Adolph Gottlieb is another of Namingha's influences, which is clear in this and other work. The symbolism (color is symbolic, too) is loud, while not always clear to all of us. That's okay. Sometimes show signage explains the symbolism, or you might catch bits of a docent's lecture as he narrates for museum-goers. The symbols in this 2002 painting are reminiscent of emoticons — bars, dots, and parentheses that form neat alignments. Even ever-present spirals (Namingha's usually have long tails) form the ubiquitous @. He is speaking to the spirituality of the Hopi culture, clearly. We can't help making our own postmodern, or Fifth World, leaps. Hopi culture is both ancient and postmodern, after all.
The nearest painting on an adjacent wall, another large canvas, is Cardinal Directions #17, an abstract breakdown of Hopi color symbolism (yellow = north; red = south; blue = west; white = east). Dan has painted a wide, blood-red frame around smaller frames in the center of the canvas. Each edge of the smaller frames is composed of its according cardinal direction color. Those lines frame what appears to be glowing yellow light at dead center. It all has a looking-down-a-long-hallway effect, and we're pulled into, or drawn to, that glow.
Dan's haunting landscapes pack a different punch, even though the colors and lines remain bold and the shapes abstract. Clouds and the shadows they cast are characters, either thick bars of steel gray at the top of the canvas, hovering spacecraft, or playful, even comic, contour lines. Do not miss the installation of works in the mezzanine. Inspired by his own sketchbooks, these are Namingha's most recent works. which represent a departure from the colorful, symbol-packed work downstairs. Here, he says, he breaks down images into their most elemental parts, much as writers break down paragraphs into words.
Arlo Namingha, Dan's older son, is a sculptor working in bronze, stone, and wood, and all mediums are represented here. His Sandhills is installed next to Dan's Dualities — both large bronzes — and it's interesting to compare and contrast father's works to son's. Sandhills is a large sculpture with movable pieces that can stand or lie flat, changeable as landscape in real time.
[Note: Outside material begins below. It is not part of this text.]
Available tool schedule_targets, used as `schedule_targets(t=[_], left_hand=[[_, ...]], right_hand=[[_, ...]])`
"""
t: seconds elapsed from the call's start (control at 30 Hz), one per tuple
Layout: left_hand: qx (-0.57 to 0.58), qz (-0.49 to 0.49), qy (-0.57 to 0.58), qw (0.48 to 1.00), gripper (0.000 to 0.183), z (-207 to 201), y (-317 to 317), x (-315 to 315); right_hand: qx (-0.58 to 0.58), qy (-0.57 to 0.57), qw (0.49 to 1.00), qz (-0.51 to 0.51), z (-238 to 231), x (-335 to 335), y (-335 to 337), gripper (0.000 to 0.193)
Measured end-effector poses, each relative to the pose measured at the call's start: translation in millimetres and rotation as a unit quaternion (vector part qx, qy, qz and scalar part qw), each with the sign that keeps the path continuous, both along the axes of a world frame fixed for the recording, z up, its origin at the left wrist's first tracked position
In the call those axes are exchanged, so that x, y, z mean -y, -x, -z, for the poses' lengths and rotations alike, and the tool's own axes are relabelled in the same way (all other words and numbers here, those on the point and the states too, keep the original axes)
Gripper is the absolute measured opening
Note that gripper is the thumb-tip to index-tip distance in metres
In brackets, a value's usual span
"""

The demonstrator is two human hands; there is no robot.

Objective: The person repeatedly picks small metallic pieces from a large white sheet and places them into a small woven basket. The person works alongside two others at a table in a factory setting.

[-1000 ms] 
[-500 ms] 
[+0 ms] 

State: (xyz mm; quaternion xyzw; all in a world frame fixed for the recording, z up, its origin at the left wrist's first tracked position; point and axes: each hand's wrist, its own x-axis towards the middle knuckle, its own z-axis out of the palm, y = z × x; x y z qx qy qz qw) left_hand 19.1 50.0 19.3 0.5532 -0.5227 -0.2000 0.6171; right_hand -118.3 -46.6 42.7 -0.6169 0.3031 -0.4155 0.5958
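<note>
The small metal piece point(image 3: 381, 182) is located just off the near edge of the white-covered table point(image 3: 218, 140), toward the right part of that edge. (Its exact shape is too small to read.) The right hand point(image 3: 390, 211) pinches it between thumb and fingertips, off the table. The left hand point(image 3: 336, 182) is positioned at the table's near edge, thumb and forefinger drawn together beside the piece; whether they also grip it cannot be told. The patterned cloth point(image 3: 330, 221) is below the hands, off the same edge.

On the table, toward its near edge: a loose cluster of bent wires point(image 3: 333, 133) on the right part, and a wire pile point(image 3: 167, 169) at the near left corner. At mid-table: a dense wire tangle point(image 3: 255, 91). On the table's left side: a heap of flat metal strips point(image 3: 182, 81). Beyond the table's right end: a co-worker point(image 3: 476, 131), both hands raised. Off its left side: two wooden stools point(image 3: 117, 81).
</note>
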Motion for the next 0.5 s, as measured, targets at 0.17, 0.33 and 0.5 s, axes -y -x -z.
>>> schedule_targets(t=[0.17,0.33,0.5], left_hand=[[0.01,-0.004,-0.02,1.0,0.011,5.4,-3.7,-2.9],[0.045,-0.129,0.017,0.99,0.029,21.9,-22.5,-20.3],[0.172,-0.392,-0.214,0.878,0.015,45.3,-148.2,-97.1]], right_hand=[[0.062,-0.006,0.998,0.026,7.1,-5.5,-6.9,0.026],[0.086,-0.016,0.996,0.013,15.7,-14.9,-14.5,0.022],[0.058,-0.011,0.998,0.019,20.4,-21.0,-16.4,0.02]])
Arlo, too, incorporates Hopi symbolism with a great circle representing the sun and time as it passes. Notches represent cardinal directions and passages in Hopi dwellings. A guide remarked to a tour group that Arlo, dissatisfied with the installation, means for the sculpture to move every day. There it sits, though, clearly and frustratingly off-limits on its platform.
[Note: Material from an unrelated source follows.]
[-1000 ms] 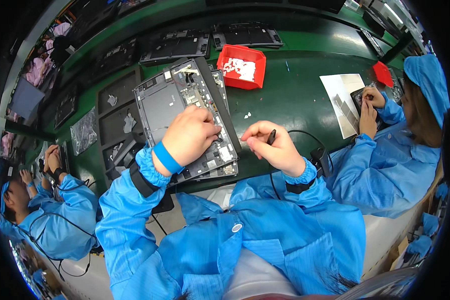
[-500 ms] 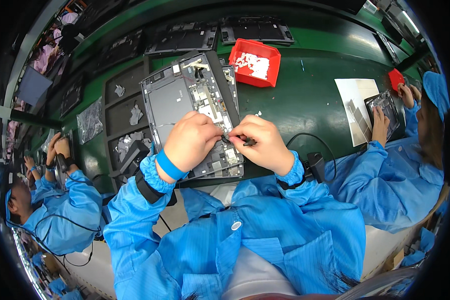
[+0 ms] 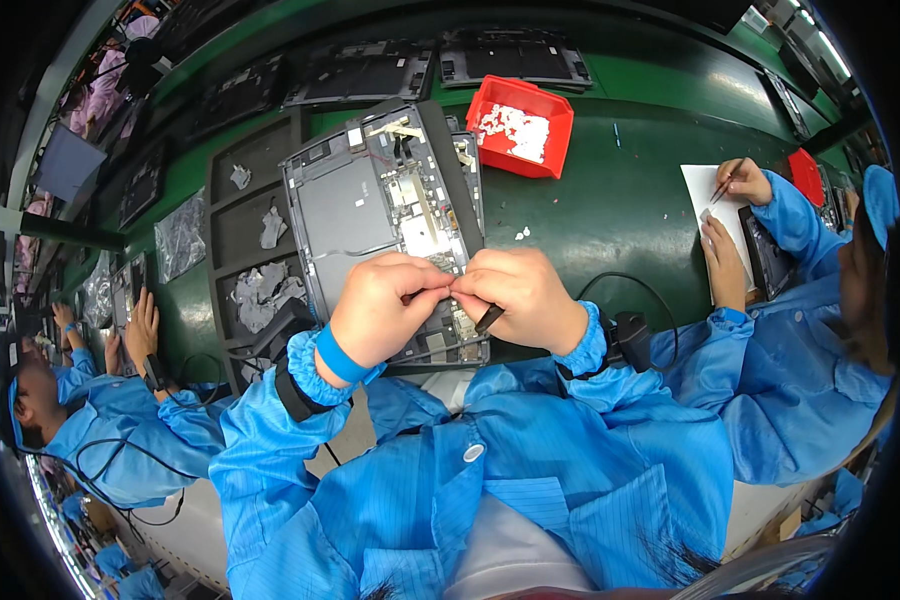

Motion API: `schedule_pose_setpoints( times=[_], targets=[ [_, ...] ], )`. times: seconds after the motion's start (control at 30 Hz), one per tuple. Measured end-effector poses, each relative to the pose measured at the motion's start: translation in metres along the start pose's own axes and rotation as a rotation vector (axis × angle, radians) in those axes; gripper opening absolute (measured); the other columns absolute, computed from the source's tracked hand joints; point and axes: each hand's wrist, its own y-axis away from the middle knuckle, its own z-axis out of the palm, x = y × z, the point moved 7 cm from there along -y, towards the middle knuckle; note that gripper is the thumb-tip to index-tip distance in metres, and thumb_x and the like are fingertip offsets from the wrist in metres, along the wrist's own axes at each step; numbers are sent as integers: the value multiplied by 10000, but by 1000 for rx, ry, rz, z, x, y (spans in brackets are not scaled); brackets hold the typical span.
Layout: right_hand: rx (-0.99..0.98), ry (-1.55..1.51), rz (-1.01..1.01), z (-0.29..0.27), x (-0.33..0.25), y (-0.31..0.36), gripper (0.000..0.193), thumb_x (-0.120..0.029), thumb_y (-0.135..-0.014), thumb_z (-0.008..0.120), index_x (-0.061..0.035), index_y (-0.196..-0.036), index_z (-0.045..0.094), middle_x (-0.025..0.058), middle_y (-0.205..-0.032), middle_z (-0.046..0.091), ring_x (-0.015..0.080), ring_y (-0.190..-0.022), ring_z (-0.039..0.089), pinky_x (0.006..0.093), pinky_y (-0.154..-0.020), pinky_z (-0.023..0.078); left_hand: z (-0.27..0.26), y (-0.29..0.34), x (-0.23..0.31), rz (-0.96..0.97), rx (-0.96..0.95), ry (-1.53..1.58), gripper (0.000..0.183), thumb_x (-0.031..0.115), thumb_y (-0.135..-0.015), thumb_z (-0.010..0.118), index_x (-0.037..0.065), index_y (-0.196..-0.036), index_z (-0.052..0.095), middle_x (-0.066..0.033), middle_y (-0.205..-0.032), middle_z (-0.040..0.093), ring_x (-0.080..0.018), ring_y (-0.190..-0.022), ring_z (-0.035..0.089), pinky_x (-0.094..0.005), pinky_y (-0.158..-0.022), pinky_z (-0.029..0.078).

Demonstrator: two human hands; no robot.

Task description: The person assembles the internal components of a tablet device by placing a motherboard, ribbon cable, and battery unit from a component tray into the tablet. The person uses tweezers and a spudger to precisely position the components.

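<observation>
An opened flat device, a laptop or tablet (image 3: 345, 205), lies tilted in front of me with its circuit board and grey battery panel exposed. Over the board's lower part, my left hand (image 3: 390, 305) is closed in a pinch of thumb and forefinger. Its fingertips meet those of my right hand (image 3: 526, 300), and whatever tiny thing is between them is hidden. A slim dark tool (image 3: 489, 318), probably tweezers, sticks out from under my right fingers. Beneath the device sits a dark flat panel (image 3: 452, 170).
Behind the device stands a red bin (image 3: 563, 130) of small white pieces. Left is a black compartment tray (image 3: 213, 235) with crumpled grey scraps. More opened devices (image 3: 515, 62) line the back. Co-workers sit either side; the right one holds tweezers (image 3: 720, 190) over a white sheet (image 3: 703, 182). A black cable (image 3: 635, 280) curves beside my right wrist.
My hands have come together, fingertips touching, slightly lifted off the board. The co-worker on the right has moved from the device to the white sheet; the left co-worker's hands have shifted.
</observation>
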Motion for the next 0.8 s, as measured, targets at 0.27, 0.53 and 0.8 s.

Many of Arlo's other works are meant to move, yet they're encased in giant Lucite boxes. It's a shame (although in the museum's defense, an understandable one) that we cannot manipulate the Indiana limestone and Texas shell stone parallelograms and thick books of his "Balance" and "Fifth World" series. Arlo wants to have a dialogue with us or for us to have a dialogue with ourselves. We are supposed to create our own compositions. We are supposed to make choices, then see the consequences of those choices, as we move in the many directions among the many distractions of this Fourth World on the verge. He wants us to play Jenga with his creations and, by extension, with our own lives. Go ahead, pull out a single block, see what happens, his works says. Despite the heavy medium, Arlo's message is subtly suggestive, working away in us like the fossils in his Texas shell stone.